WHAT YOU HAVE TO DO
Begin with the line that holds "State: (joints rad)". Output it and all remaining lines of the material, verbatim, ending with the last.

DATA SEGMENT
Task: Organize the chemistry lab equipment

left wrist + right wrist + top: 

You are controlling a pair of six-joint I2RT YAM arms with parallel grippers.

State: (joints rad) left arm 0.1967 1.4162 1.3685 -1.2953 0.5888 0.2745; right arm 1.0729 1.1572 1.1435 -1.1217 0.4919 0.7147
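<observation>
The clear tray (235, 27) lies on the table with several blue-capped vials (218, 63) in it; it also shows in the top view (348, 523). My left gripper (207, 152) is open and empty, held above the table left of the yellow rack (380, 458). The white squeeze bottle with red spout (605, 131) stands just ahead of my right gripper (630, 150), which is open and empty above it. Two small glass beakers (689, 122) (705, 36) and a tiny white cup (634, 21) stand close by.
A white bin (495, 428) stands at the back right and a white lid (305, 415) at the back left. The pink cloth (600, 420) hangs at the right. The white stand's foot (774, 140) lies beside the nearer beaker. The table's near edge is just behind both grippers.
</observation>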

TASK RESULT
State: (joints rad) left arm 0.1967 1.4162 1.3685 -1.2953 0.5888 0.2745; right arm 1.0729 1.1572 1.1435 -1.1217 0.4919 0.7147
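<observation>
The clear tray (235, 27) lies on the table with several blue-capped vials (218, 63) in it; it also shows in the top view (348, 523). My left gripper (207, 152) is open and empty, held above the table left of the yellow rack (380, 458). The white squeeze bottle with red spout (605, 131) stands just ahead of my right gripper (630, 150), which is open and empty above it. Two small glass beakers (689, 122) (705, 36) and a tiny white cup (634, 21) stand close by.
A white bin (495, 428) stands at the back right and a white lid (305, 415) at the back left. The pink cloth (600, 420) hangs at the right. The white stand's foot (774, 140) lies beside the nearer beaker. The table's near edge is just behind both grippers.
</observation>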

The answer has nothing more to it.